We first consider results for delay prediction. Fig. 4 shows the probability of finding the best circuit implementation in terms of delay (or one within a 0.1% margin of it). The top three models (based on the ranking of the top predicted circuit for each design) are shown, along with two simple models: "Routing only" (fanout factor = 1 in Eqn. 1, all others 0, scaled) and "Logic depth only" (const = 1, all others 0, scaled). The top models were chosen by taking the best predicted circuit for each design and summing its actual ranking (best=1, worst=25) across all designs. The models with the lowest sums were chosen as the best ones. The x-axis shows the percentage of the top circuits (by model score) considered, while the y-axis shows the probability of finding the actual top circuit within this group. The legend shows the timing model used.
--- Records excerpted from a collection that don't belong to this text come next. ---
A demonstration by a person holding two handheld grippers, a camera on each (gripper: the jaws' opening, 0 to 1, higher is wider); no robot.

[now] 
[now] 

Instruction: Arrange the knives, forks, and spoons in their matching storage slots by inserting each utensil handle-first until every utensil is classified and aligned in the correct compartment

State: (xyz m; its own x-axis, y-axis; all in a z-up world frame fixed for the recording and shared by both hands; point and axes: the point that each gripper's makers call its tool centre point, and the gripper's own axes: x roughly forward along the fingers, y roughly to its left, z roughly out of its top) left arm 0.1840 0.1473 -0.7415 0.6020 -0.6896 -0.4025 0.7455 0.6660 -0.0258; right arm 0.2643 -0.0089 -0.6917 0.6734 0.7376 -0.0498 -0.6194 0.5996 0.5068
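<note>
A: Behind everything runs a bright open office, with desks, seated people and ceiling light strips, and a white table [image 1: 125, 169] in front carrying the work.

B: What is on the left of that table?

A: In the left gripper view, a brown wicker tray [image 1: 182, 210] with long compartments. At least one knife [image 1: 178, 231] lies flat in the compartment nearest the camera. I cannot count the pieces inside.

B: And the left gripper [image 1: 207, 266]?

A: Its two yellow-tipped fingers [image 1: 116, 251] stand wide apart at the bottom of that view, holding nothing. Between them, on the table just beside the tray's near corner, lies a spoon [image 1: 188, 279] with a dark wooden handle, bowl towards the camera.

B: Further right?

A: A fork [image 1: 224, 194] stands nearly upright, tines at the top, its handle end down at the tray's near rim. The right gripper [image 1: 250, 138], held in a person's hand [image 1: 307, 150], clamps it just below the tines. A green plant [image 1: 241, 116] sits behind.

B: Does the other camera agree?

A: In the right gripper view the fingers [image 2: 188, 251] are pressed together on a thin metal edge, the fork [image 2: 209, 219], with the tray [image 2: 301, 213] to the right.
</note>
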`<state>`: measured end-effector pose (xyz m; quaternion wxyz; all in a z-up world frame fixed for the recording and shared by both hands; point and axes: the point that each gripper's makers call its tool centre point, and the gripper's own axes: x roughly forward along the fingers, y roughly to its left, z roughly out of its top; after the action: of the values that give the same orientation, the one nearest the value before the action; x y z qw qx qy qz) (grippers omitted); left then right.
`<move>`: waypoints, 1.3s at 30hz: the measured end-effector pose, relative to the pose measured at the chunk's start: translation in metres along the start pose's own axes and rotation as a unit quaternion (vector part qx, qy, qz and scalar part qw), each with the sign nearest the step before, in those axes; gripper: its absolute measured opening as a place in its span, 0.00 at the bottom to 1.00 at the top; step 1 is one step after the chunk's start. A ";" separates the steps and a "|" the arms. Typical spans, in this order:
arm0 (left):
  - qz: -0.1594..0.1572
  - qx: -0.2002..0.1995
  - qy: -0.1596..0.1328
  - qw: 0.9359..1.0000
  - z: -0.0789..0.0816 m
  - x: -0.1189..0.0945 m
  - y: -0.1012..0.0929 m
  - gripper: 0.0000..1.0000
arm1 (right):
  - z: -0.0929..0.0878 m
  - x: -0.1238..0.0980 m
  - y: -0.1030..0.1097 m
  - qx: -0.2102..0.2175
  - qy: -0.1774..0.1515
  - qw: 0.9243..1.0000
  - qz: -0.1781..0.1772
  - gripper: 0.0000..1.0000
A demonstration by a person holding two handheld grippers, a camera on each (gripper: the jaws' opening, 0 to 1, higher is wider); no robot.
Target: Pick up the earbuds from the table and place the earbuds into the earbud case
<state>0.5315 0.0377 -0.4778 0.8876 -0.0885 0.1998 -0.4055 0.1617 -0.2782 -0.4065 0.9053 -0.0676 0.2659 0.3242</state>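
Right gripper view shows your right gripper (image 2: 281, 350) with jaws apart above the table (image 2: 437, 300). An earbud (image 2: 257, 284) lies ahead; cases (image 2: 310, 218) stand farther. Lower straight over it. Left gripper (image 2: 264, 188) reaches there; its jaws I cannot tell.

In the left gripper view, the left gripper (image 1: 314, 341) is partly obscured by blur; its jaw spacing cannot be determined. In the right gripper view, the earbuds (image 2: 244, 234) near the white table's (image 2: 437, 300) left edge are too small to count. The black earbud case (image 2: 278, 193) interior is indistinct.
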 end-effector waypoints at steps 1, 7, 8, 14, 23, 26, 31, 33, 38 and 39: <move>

The best model was found to be "Pin order, const=0, logic=1, routing=3, scaled" which refers to the pin order model (Section 4.1.1) with (const = 0, logic factor = 1, and fanout factor = 3) as the factor settings (Section 4.1.2), and the exponentially decaying scaling factor (Section 4.1.3). Using this model, if we take the top 10% of circuits (according to the model) we have approximately a 40% chance of selecting the actual best one (i.e. post-routing best). Fig. 5 shows analogous results for power. "Zero delay" and "Unit delay" represent the zero delay and unit delay simulation models. Both the unit and zero delay models appear to offer similar results. Simply using a zero delay simulation and taking the top 10% of predicted circuits, the probability of capturing the top circuit is over 40%. Table 1 shows the average delay/power savings from our prediction models if the top 10% of predicted best circuits are carried forward to placement and routing. Looking at the "% improv." column, we see that the best prediction model gives an average benefit of 1.3% in post-routed delay and 1.4% in power (compared to the average delay/power for a design) -this is more than the benefit offered by the simpler models of logic depth and fanout. It should be noted that these results were generated using relatively small training and test sets (for delay). If we instead use the entire benchmark set for both training and test, we can obtain improvements of up to 1.8% in delay (column "% improv. (full)").
CONCLUSIONS
In this paper, we studied FPGA CAD algorithm noisevariations in circuit quality due to cost-neutral changes in the compilation flow. We identified noise sources in logic synthesis and technology mapping algorithms, and we described our method of noise injection in those algorithms. Under the influence of synthesis noise, standard deviations of critical path delay and dynamic power were 1.8% and 2.7%, respectively, while the results for technology mapping were 0.9% and 1.4%, respectively. Under the influence of noise in all CAD stages, the standard deviations were 3.3% in delay and 3.7% in power.
We evaluated ways of predicting the impact of noise on delay and power at the post-technology mapping stage. Results show that the circuits predicted to be in the top 10% at the technology mapping stage in terms of delay or power, have a 40% probability of being the best circuit at the postrouting stage.